This page last updated 2018-11-25
I publish various data via this blog. In the foreseeable future, most of this will probably be indices to or digitized versions of existing etymological and lexical publications.
From the dropdown menu in the top bar you can currently find two datasets hosted on-site. Some are instead described in blog posts, either more structured files hosted off-site, or datasets that are small enough to be included within a blog post in their entirety:
- An index of Lexikon der indogermanischen Verben
- A topical index of the publication series Suomalais-Ugrilaisen Seuran Toimituksia (up to 2015 / vol. 272 )
- A list of real and apparent word doublets in Finnish
- The known corpus of Yurats (a single wordlist)
There are also numerous datasets I still have under preparation. I do not have the space or time to cover here in detail the structure, goals, sources etc. of these, but reasonably complete ones include e.g.
- an index of the oldest Germanic loans in Finnic, as identifiable by phonological criteria, building on Aikio & Aikio (2001)
- the Proto-Permic comparative lexicon, as given by Csúcs (2005)
- the Proto-Ob-Ugric comparative lexicon, as given by Honti (1982)
- an index of Iranian loanwords in Ob-Ugric, as given by Korenchy (1972)
- an index of Proto-Samoyedic vocabulary by Janhunen (1977)
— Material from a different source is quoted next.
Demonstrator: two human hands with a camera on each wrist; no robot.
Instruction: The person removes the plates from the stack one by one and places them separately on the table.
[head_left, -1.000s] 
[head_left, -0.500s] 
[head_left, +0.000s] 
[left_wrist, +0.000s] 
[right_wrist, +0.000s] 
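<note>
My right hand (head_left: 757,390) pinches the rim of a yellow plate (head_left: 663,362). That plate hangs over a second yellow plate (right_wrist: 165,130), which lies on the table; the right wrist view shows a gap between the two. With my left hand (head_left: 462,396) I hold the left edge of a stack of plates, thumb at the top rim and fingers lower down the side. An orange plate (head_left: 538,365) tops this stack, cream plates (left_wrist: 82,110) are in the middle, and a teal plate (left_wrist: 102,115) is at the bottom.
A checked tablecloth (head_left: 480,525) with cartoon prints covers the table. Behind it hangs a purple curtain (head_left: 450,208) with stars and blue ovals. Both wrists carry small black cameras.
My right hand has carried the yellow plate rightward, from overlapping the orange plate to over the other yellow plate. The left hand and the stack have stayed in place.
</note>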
(presented earlier at the 7th Int’l Conference on Samoyed Studies).
- an index of the Proto-Uralic comparative lexicon of Collinder (1955)
(the Finno-Ugric portion remains very much WIP)
- the Proto-Uralic/Finno-Ugric/Finno-Permic comparative lexicon of Sammallahti (1988)
(building on an earlier text-file digitization by T. Salminen)
- an Ural-Altaic comparative lexicon by Räsänen (1955)
“Indexes” generally include only the reconstructed proto-forms, and for daughter languages only list if a reflex is given at all by the source(s). “Lexicons” include also the actual descendant wordforms. For most of these I plan on still adding some additional details from other sources to these, but if anyone is interested in a copy for research purposes, feel free to get in touch e.g. by email. These are generally OpenOffice spreadsheets; a few are plain text.
There are moreover several projects I’ve started, but which after some initial work appear to be fairly daunting to finish; mainly distributional indices of large comparative or dialectological dictionaries. I plan on doing some scouting to verify if there is anyone else working on them as well, or interested in collaboration (of course, feel free to get proactively in touch with me if you happen to be such a person reading this).
- A distributional and morphological index of Karjalan kielen sanakirja (A–AI done)
- A distributional and morphological index of Vadja keele sõnaraamat (barely started)
- A distributional index of Dialektologisches und etymologisches Wörterbuch der ostjakischen Sprache (vowel-initial non-derived words done)
- A distributional index of Dravidian Etymological Dictionary (A and about half of Ā done)